» **Work item**
Please go line by line and repeat the data below exactly, with no images.

:::::

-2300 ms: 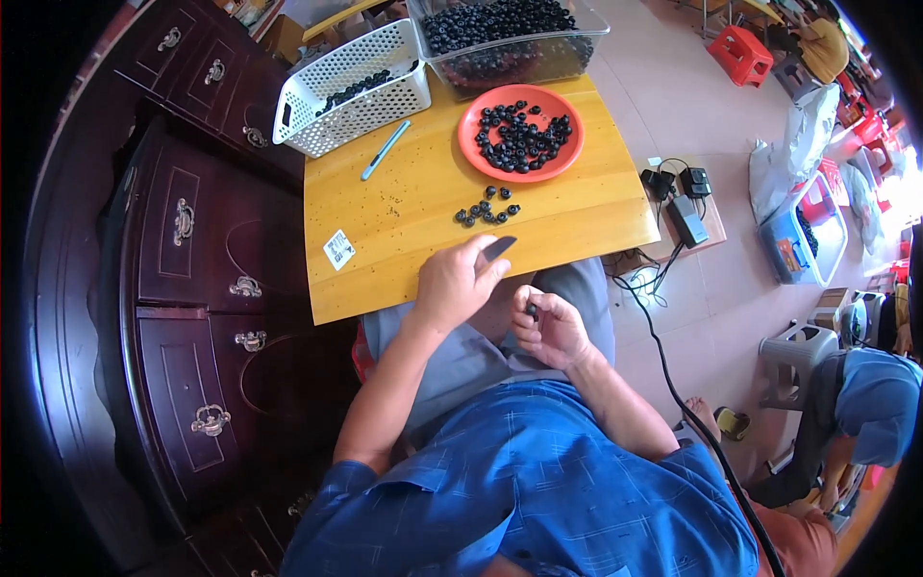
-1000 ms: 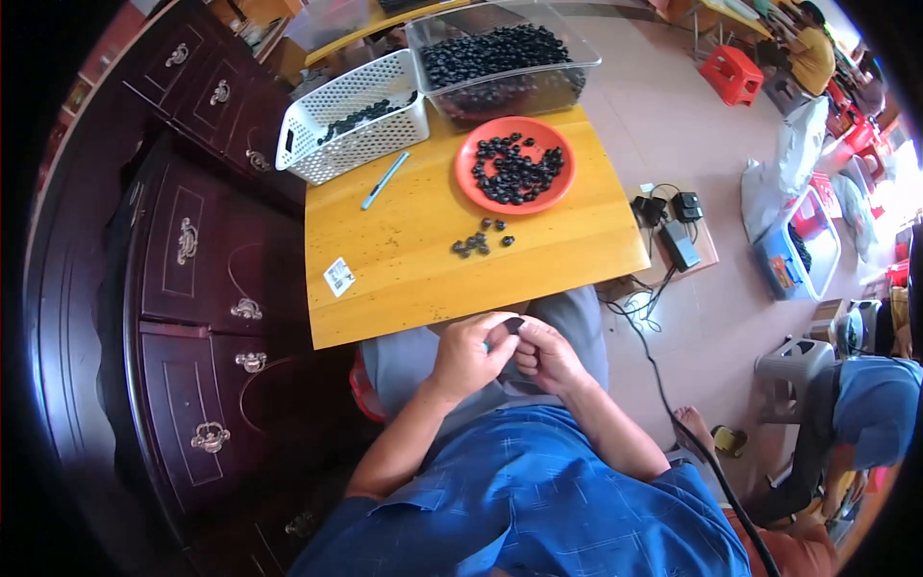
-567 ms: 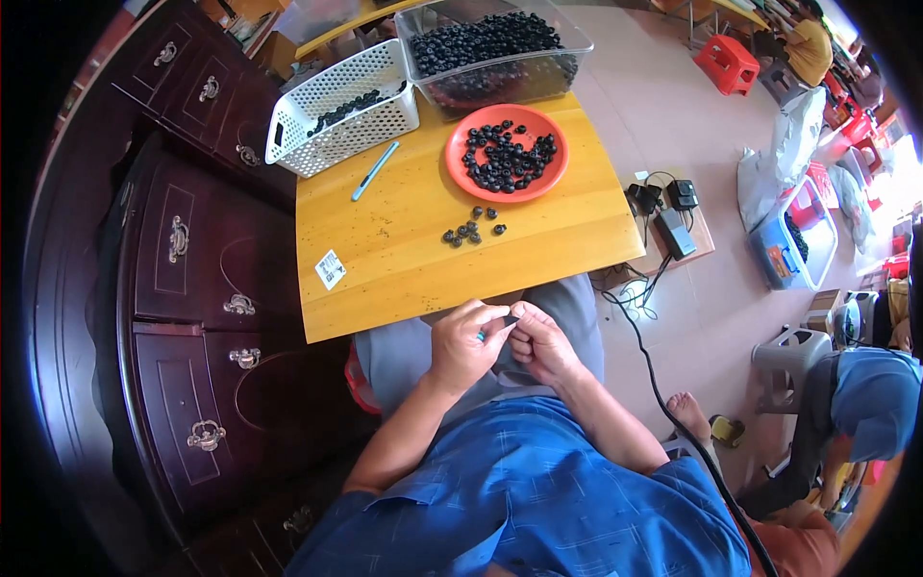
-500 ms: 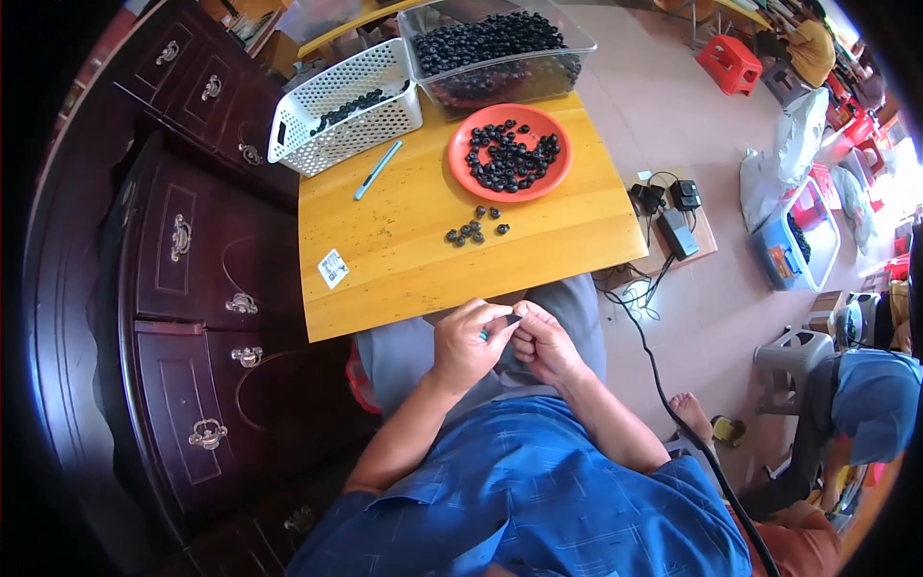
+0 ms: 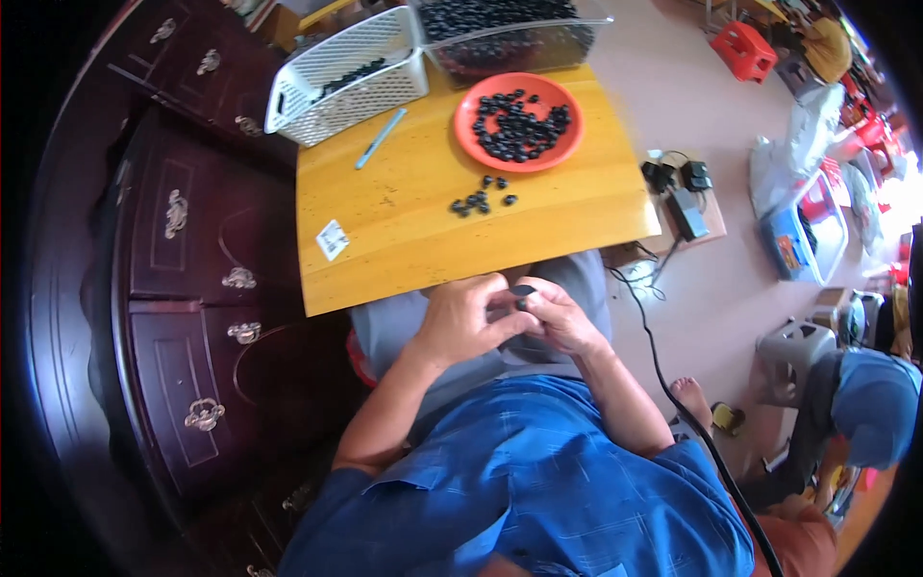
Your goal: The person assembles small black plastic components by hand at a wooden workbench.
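Note:
Above my lap, just in front of the table edge, both hands meet with fingers curled. My right hand (image 5: 565, 317) pinches a small black piece (image 5: 524, 290), with a small dark greenish spot beneath it at the thumb. My left hand (image 5: 461, 317) is closed, its thumb reaching across to the right fingers; what it grips is hidden. On the wooden table (image 5: 404, 245) several loose black bead-like pieces (image 5: 473, 203) lie closest to my hands. Behind them stands a red plate (image 5: 464, 123) holding many more.
A white perforated basket (image 5: 351, 106) and a clear bin (image 5: 514, 62) of black pieces stand at the table's back. A pen (image 5: 382, 137) and a white label (image 5: 333, 240) lie left. Dark drawers (image 5: 207, 240) flank the left; a cable (image 5: 663, 370), adapters (image 5: 686, 213) and a person (image 5: 870, 404) are right.
The table has shifted slightly upward in view. My hands have turned, and the small black piece now shows broader and rounder between them, where before it showed as a narrow, pointed shape.

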`<state>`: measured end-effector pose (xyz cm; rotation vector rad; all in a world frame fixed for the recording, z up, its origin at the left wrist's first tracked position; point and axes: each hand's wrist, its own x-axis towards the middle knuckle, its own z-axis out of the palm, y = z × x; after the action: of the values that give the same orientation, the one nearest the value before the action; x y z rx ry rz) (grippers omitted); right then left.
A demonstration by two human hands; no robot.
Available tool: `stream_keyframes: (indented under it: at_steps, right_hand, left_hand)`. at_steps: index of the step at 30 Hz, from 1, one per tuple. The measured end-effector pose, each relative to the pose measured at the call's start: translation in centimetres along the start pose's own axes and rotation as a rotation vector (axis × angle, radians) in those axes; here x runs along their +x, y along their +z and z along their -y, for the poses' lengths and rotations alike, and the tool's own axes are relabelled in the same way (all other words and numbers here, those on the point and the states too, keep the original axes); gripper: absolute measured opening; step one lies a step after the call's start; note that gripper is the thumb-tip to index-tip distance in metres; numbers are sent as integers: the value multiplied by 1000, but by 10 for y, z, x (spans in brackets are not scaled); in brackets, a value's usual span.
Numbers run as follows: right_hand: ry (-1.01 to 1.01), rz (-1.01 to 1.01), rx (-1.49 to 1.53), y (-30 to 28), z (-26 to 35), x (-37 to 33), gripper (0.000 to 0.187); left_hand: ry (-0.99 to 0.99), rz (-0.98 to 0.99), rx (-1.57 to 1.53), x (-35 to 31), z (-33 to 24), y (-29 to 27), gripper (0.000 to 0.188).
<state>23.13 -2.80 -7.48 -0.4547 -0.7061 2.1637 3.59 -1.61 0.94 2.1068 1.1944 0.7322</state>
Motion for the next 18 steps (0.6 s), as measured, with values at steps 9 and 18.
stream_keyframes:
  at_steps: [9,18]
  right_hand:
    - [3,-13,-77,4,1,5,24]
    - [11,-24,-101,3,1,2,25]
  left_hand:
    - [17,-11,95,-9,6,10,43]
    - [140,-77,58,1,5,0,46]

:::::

» **Result**
-2300 ms: 
-1000 ms: 
-567 ms: 
-500 ms: 
+0 ms: 
Your goal: The person assembles small black plastic components by hand at a wooden workbench.
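Note:
Above my lap, just in front of the table edge, both hands meet with fingers curled. My right hand (image 5: 565, 317) pinches a small black piece (image 5: 524, 290), with a small dark greenish spot beneath it at the thumb. My left hand (image 5: 461, 317) is closed, its thumb reaching across to the right fingers; what it grips is hidden. On the wooden table (image 5: 404, 245) several loose black bead-like pieces (image 5: 473, 203) lie closest to my hands. Behind them stands a red plate (image 5: 464, 123) holding many more.
A white perforated basket (image 5: 351, 106) and a clear bin (image 5: 514, 62) of black pieces stand at the table's back. A pen (image 5: 382, 137) and a white label (image 5: 333, 240) lie left. Dark drawers (image 5: 207, 240) flank the left; a cable (image 5: 663, 370), adapters (image 5: 686, 213) and a person (image 5: 870, 404) are right.
The table has shifted slightly upward in view. My hands have turned, and the small black piece now shows broader and rounder between them, where before it showed as a narrow, pointed shape.
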
`<state>`: measured end-effector pose (xyz cm; rotation vector rad; all in a world frame fixed for the recording, z up, its origin at the left wrist's first tracked position; point and axes: each hand's wrist, its own x-axis towards the middle knuckle, its own z-axis out of the palm, y = z × x; after the action: of the values that give the same orientation, the one nearest the value before the action; x y z rx ry rz) (grippers omitted); right then left.
A demonstration by two human hands; no robot.
Available tool: `stream_keyframes: (indented under it: at_steps, right_hand, left_hand)`. at_steps: index of the step at 30 Hz, from 1, one per tuple. The measured end-effector pose, each relative to the pose measured at the call's start: translation in centimetres along the start pose's own axes and rotation as a rotation vector (axis × angle, radians) in those axes; here x runs along their +x, y along their +z and z along their -y, for the poses' lengths and rotations alike, and the tool's own axes are relabelled in the same way (all other words and numbers here, those on the point and the states too, keep the original axes); gripper: absolute measured opening; step one lies a step after the call's start; note that gripper is the thumb-tip to index-tip distance in metres; numbers are sent as integers: the value multiplied by 1000, but by 10 for y, z, x (spans in brackets are not scaled); in brackets, a value's usual span.
Numbers run as follows: right_hand: ry (-1.01 to 1.01), rz (-1.01 to 1.01), rx (-1.49 to 1.53), y (-30 to 28), z (-26 to 35), x (-37 to 33), gripper (0.000 to 0.187); left_hand: ry (-0.99 to 0.99), rz (-0.98 to 0.99), rx (-1.57 to 1.53), x (-35 to 31), z (-33 to 24), y (-29 to 27), gripper (0.000 to 0.188).
<state>23.13 -2.80 -7.48 -0.4547 -0.7061 2.1637 3.59 -1.61 0.94 2.1068 1.1944 0.7322</state>
Motion for the next 18 steps (0.6 s), as measured, with values at steps 9 and 18.
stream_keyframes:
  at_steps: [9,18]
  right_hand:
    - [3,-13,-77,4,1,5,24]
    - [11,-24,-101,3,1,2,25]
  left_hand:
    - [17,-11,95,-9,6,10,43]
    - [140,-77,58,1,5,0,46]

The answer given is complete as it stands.